Beobachter kritisieren unterdessen immer öfter die verstärkte Militarisierung des Konfliktes. In der aktuellen Ausgabe der panafrikanischen Zeitschrift New African bezweifelt Oberstleutnant Aminu Mohammed Umar von der nigerianischen Armee das Gelingen einer militärischen Lösung. Statt dessen müßten berechtigte Anliegen der islamistischen Gruppe, die sich vorwiegend aus arbeitslosen und verarmten Jugendlichen aus dem Norden Nigerias rekrutiert, von der Regierung aufgegriffen werden, so Umar, der sich für mehr Dialog einsetzt. Wie auch andere Beobachter macht der Armeevertreter auf die massiven sozialen Probleme des Landes aufmerksam, die einer Lösung bedürfen, um eine weitere Eskalation der Gewalt zu verhindern.

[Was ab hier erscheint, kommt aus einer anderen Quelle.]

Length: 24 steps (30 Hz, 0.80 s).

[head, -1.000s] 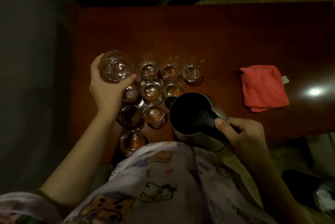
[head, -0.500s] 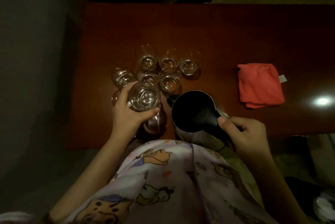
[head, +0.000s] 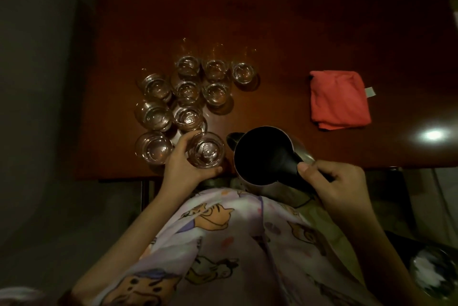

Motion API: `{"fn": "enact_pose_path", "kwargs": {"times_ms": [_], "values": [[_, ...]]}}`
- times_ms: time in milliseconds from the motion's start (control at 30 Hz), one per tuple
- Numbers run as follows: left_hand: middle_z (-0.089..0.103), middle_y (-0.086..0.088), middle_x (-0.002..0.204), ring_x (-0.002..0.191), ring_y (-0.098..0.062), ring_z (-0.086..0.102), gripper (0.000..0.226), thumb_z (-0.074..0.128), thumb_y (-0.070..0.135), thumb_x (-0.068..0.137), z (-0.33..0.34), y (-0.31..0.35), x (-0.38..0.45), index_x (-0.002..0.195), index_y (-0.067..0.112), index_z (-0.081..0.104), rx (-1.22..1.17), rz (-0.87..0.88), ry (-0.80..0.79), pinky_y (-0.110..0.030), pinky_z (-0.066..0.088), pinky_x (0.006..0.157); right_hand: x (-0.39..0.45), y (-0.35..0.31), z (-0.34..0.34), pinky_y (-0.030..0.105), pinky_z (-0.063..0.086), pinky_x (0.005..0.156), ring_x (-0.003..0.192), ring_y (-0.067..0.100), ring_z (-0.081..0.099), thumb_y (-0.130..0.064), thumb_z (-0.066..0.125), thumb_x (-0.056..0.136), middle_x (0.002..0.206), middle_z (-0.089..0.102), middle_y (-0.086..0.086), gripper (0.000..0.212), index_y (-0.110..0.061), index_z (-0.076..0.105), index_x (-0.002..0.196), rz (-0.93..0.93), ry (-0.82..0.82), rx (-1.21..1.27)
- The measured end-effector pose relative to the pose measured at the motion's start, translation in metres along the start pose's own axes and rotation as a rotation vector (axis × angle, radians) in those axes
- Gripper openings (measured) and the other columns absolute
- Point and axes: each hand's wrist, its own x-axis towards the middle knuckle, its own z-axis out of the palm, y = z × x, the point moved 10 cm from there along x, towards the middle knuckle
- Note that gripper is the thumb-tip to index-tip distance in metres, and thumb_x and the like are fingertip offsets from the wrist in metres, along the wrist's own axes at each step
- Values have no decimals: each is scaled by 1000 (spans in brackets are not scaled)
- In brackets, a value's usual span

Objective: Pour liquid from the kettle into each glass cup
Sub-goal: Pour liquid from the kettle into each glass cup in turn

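We see the left hand (head: 184,164) curled round a glass cup (head: 206,149), thumb along its near side and fingers round the far side, holding it at the near edge of the dark red worktop (head: 285,40). We cannot tell whether the cup rests on the surface or is lifted just off it. The right hand (head: 332,181) grips the black handle (head: 295,169) of the kettle (head: 265,154), thumb pressed on top of the handle, fingers wrapped beneath. The kettle stands open-topped just to the right of the held cup, its spout (head: 233,138) pointing toward the cup, its inside dark. The two hands are apart, with the kettle's body between them.

Beyond the left hand stands a cluster of other glass cups (head: 188,90), close together, some touching; one (head: 153,148) sits just left of that hand. They gleam, but we cannot tell how much they hold. Well beyond the right hand and to its right lies a folded red cloth (head: 339,98) with a small white tag.
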Motion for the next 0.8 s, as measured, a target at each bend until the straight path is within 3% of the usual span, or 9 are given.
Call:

Der Konflikt hat sich indes längst über die Grenzen Nigerias ausgebreitet. Soldaten des östlichen Nachbarlandes Kamerun sind immer häufiger in bewaffnete Auseinandersetzungen mit Boko-Haram-Kämpfern verwickelt. Am Montag wurden laut Thisday 40 mutmaßliche Mitglieder der Gruppe im Norden Kameruns verhaftet. Während der vergangenen Monate gab es immer wieder Berichte darüber, daß Boko-Haram-Kämpfer sich über die Grenze im Norden der beiden Länder zurückgezogen hätten. Auch in Niger und Tschad gab es bereits Zwischenfälle, an denen mutmaßliche Mitglieder der nigerianischen Gruppe beteiligt waren. Experten sprechen zudem von einer zunehmenden Vernetzung von Boko Haram mit islamistischen Gruppen aus anderen Regionen.